Problem (?) with extracting

Fragment of a discussion from Talk:Wikilytics

What OS are you using? and can you email me the log file from /logs/

Drdee13:51, 5 April 2011

Win7 64bit. Sure.

Samat13:53, 5 April 2011

Ok, I am making a lot of changes (as you have noted) and I am really trying to get a stable version as soon as possible. thanks for your patience.

Drdee13:55, 5 April 2011

mmm I cannot replicate this, could you please update to the most recent version on SVN and try again?

Drdee15:38, 5 April 2011

hmm. I used the latest revision (85439; I update editor_trends through SVN before every run). I have replicated right now.

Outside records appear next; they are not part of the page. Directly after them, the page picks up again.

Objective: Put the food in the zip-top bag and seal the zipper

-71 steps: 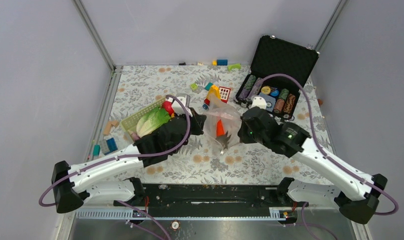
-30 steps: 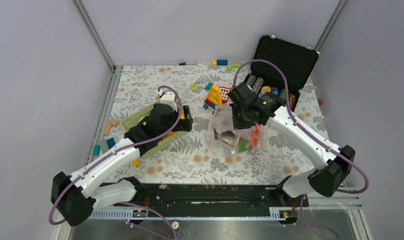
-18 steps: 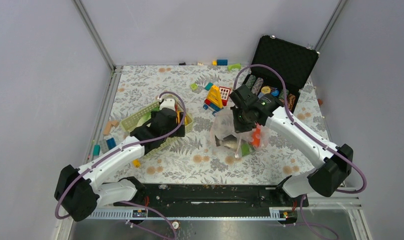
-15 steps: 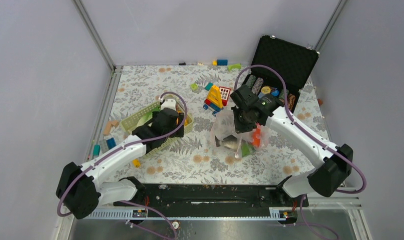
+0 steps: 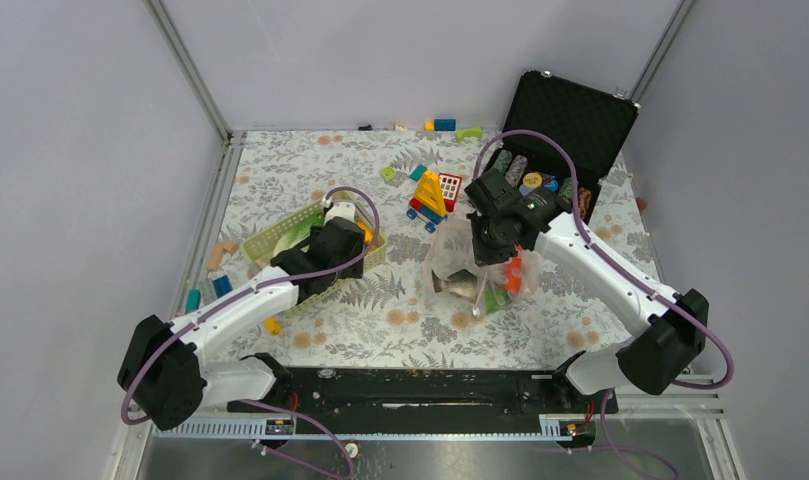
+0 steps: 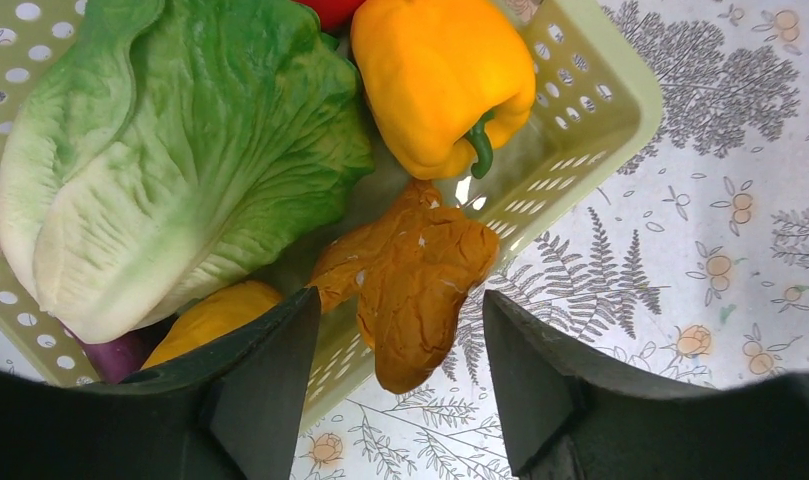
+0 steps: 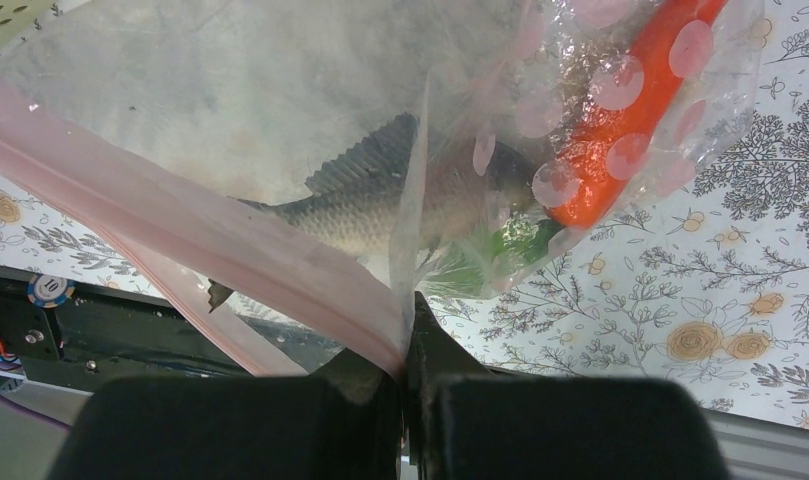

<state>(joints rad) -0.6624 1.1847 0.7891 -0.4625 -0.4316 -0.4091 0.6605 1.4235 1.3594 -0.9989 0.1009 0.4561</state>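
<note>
The pale green basket point(image 6: 590, 90) holds the food: a lettuce point(image 6: 170, 150), a yellow pepper point(image 6: 440, 70), a crinkled orange-brown piece point(image 6: 420, 270), a yellow piece point(image 6: 210, 315) and a red one point(image 6: 325, 8). My left gripper point(image 6: 400, 300) is open, with a finger either side of the orange-brown piece and a gap at each. It hangs over the basket's near end point(image 5: 348, 238). My right gripper point(image 7: 408, 300) is shut on the zipper point(image 7: 180, 215) of the zip-top bag point(image 5: 450, 255). Inside the bag lie a fish point(image 7: 380, 215), a carrot point(image 7: 630, 120) and a green piece point(image 7: 510, 245).
An open black case point(image 5: 565, 120) with poker chip stacks point(image 5: 535, 185) stands at the back right. Coloured blocks point(image 5: 430, 190) lie just behind the bag. More blocks point(image 5: 215, 270) are at the left edge, and others point(image 5: 445, 124) along the back wall.
My left gripper has dropped closer over the basket and its jaws have narrowed. The right gripper keeps its hold on the bag and has barely moved.
</note>
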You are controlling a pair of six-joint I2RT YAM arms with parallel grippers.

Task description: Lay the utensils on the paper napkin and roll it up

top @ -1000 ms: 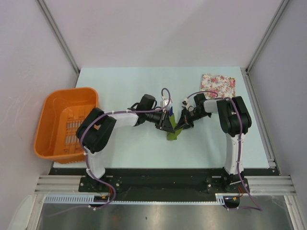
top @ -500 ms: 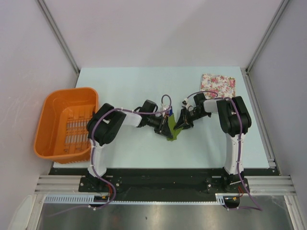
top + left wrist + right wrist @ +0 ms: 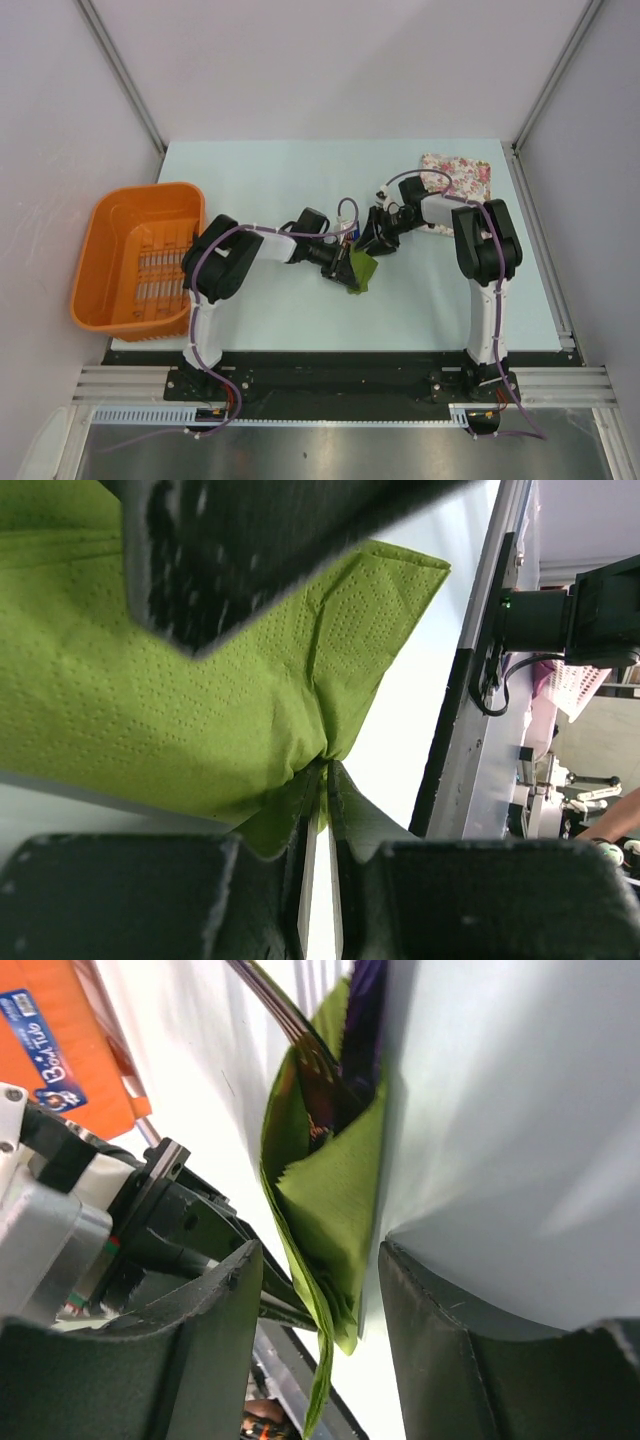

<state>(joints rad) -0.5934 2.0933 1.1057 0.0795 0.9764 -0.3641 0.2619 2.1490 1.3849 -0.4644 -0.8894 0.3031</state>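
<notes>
The olive-green paper napkin lies folded at the table's middle. My left gripper is on its left side. In the left wrist view that gripper is shut on a bunched fold of the napkin. My right gripper is just up and right of the napkin. In the right wrist view it stands open, its fingers on either side of the folded napkin without gripping it. The utensils, a purple handle and metal tines, poke out of the fold's far end.
An orange basket sits at the left table edge. A pink floral pad lies at the back right, close behind the right arm. The two grippers are close together over the napkin.
My right gripper has opened, let go of the napkin and drawn back up and to the right. My left gripper has closed further on the napkin's fold and its arm shifted right.
</notes>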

Processing of huwiki-latest-stub-meta-history.xml took 0:21:48.918000
Number of articles: 512102
Number of revisions: 8256238
Finished parsing bz2 archives

[waiting infinite amount of time then CTRL+C]

Traceback (most recent call last):
  File "manage.py", line 461, in <module>
    main()
  File "manage.py", line 457, in main
    args.func(rts, logger)
  File "manage.py", line 405, in all_launcher
    res = function(rts, logger)
  File "manage.py", line 281, in extract_launcher
    enricher.launcher(rts)
  File "C:\editor_trends\etl\enricher.py", line 823, in launcher
    multiprocessor_launcher(function, dataset, storage, locks, rts)
  File "C:\editor_trends\etl\enricher.py", line 777, in multiprocessor_launcher
    input_queue.join()
  File "C:\Program Files\Python 2.7\lib\multiprocessing\queues.py", line 316, in join
    self._cond.wait()
  File "C:\Program Files\Python 2.7\lib\multiprocessing\synchronize.py", line 220, in wait
    self._wait_semaphore.acquire(True, timeout)
KeyboardInterrupt
Samat16:39, 5 April 2011

So it did finish extracting, the problem is that it did not exit the queue. How many processors does your computer have? so you can continue now doing the sort, store and transform phase.

Drdee17:00, 5 April 2011

The processor has 4 physical cores, with Hyper-threading the program can use 8 cores. It worked fine few days ago.

Samat17:13, 5 April 2011
 

I have updated the code with some extra debugging info. Can you update your code, rerun the extract phase and then copy the output on the console and email it to me?

try both these options to see if if differs:

python manage.py extract

python manage.py all -e download

Drdee19:51, 5 April 2011